*** Opening Records shown ***

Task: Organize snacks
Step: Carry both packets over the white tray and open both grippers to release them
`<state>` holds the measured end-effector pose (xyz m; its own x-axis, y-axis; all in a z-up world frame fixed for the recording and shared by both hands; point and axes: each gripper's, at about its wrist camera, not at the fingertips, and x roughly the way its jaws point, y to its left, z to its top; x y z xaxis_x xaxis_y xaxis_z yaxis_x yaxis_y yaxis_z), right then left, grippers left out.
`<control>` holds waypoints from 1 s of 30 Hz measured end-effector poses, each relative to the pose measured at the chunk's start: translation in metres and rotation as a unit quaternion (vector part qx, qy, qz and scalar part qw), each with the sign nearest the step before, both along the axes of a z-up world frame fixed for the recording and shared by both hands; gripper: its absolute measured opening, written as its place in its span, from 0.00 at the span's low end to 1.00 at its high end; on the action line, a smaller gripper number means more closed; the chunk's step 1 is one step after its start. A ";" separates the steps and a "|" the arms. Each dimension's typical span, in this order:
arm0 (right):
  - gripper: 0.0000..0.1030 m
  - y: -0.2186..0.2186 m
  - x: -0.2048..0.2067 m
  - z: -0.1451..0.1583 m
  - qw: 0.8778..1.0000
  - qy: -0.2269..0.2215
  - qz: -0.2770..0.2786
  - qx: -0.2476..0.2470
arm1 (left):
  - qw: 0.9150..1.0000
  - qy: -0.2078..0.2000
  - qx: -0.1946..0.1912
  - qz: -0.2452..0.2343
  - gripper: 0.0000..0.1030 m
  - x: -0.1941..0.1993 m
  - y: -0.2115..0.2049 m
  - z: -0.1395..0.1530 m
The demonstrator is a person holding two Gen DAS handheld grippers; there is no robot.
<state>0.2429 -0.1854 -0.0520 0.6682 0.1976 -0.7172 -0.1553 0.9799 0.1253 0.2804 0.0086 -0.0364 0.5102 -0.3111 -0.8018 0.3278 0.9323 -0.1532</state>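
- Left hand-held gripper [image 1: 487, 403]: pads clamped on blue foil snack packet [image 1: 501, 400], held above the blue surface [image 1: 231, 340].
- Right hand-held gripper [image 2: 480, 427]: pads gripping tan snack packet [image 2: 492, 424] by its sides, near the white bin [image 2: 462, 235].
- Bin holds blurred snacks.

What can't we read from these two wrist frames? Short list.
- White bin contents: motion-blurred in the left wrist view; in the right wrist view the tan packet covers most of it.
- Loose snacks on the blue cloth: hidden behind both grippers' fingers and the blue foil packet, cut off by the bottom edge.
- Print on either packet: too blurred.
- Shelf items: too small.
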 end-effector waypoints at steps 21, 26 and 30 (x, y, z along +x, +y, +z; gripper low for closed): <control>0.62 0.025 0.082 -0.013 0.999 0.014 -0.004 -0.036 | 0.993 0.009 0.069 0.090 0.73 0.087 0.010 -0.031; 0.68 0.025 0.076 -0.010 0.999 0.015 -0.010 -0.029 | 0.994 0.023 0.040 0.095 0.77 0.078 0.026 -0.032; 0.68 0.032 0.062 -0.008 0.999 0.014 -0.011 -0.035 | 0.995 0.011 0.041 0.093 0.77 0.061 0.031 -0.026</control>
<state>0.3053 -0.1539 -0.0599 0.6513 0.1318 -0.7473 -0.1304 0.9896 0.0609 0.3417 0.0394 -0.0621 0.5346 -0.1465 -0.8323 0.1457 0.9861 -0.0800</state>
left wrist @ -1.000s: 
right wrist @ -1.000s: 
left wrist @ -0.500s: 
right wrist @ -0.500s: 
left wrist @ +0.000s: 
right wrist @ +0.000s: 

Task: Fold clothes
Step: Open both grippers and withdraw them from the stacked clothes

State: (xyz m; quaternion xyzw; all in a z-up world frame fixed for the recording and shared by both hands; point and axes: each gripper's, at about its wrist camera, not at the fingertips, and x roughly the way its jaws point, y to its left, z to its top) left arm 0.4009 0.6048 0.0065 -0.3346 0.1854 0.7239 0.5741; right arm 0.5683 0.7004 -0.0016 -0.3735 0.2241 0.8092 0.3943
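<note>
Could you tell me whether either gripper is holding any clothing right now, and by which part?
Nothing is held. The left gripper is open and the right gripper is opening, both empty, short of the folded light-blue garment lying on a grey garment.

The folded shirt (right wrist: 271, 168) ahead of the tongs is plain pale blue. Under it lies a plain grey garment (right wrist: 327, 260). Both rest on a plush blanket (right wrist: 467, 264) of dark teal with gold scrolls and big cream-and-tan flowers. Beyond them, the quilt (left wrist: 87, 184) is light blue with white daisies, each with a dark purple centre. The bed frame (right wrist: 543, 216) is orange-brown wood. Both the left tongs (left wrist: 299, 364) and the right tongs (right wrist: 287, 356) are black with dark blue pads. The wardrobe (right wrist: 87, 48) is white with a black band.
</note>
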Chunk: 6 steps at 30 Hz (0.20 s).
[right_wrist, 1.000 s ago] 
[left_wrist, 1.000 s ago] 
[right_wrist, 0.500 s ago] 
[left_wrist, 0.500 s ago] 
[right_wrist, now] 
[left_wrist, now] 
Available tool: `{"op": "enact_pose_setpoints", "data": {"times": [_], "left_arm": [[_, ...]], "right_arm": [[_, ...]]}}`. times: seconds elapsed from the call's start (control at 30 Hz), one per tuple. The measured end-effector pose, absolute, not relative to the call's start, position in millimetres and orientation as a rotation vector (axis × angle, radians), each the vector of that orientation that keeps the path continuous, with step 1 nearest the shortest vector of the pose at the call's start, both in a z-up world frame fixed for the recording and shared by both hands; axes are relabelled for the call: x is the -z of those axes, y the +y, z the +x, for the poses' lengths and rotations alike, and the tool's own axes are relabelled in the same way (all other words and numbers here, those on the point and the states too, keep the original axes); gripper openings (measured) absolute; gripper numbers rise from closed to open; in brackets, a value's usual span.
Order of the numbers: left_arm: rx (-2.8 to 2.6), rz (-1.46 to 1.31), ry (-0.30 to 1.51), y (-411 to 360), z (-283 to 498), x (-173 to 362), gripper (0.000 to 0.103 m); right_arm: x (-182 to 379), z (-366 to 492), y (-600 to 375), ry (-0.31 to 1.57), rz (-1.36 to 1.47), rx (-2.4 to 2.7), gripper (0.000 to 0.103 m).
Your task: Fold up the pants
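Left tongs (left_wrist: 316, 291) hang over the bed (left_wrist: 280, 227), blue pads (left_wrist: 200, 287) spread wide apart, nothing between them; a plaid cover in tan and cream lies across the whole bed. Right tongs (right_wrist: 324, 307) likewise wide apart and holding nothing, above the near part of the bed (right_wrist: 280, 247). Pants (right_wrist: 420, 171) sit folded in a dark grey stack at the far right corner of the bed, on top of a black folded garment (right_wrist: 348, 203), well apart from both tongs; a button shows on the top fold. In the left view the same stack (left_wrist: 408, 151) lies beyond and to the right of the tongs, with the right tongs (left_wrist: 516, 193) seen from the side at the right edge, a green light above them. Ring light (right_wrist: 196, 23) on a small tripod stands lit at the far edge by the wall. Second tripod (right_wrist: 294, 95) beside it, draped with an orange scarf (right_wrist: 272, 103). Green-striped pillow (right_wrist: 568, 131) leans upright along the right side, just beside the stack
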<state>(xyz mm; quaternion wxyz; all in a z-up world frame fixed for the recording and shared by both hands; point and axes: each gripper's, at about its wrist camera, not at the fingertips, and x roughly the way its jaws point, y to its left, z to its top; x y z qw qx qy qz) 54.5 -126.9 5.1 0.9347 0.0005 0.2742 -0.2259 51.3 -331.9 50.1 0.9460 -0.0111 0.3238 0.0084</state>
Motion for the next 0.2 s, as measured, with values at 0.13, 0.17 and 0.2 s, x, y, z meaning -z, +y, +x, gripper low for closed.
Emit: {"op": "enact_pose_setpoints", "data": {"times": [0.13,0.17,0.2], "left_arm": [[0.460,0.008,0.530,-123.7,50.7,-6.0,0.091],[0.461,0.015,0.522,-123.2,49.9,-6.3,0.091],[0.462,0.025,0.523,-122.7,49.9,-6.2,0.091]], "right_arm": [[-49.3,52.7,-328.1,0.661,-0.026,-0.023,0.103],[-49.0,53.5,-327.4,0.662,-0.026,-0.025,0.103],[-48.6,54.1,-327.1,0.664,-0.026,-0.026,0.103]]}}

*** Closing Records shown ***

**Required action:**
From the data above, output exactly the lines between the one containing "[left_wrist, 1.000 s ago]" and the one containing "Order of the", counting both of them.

**Exercise result:**
[left_wrist, 1.000 s ago] 
[right_wrist, 0.500 s ago] 
[left_wrist, 0.500 s ago] 
[right_wrist, now] 
[left_wrist, now] 
Available tool: `{"op": "enact_pose_setpoints", "data": {"times": [_], "left_arm": [[_, ...]], "right_arm": [[_, ...]]}}`. times: seconds elapsed from the call's start (control at 30 Hz), one per tuple. The measured end-effector pose, absolute, not relative to the call's start, position in millimetres and orientation as a rotation vector (axis × angle, radians), each the vector of that orientation that keeps the path continuous, with step 1 nearest the shortest vector of the pose at the call's start, both in a z-up world frame fixed for the recording and shared by both hands; axes are relabelled for the call: x is the -z of those axes, y the +y, z the +x, for the poses' lengths and rotations alike, and the tool's own axes are relabelled in the same way (all other words and numbers here, those on the point and the states too, keep the original axes); gripper openings (measured) absolute; gripper numbers rise from closed to open; in brackets, a value's usual span.
Order of the numbers: left_arm: rx (-2.8 to 2.6), rz (-1.46 to 1.31), ry (-0.30 to 1.51), y (-411 to 360), z (-283 to 498), x (-173 to 362), gripper (0.000 to 0.103 m); right_arm: x (-182 to 379), z (-366 to 492), y (-600 to 375), ry (-0.31 to 1.57), rz (-1.36 to 1.47), rx (-2.4 to 2.7), gripper (0.000 to 0.103 m).

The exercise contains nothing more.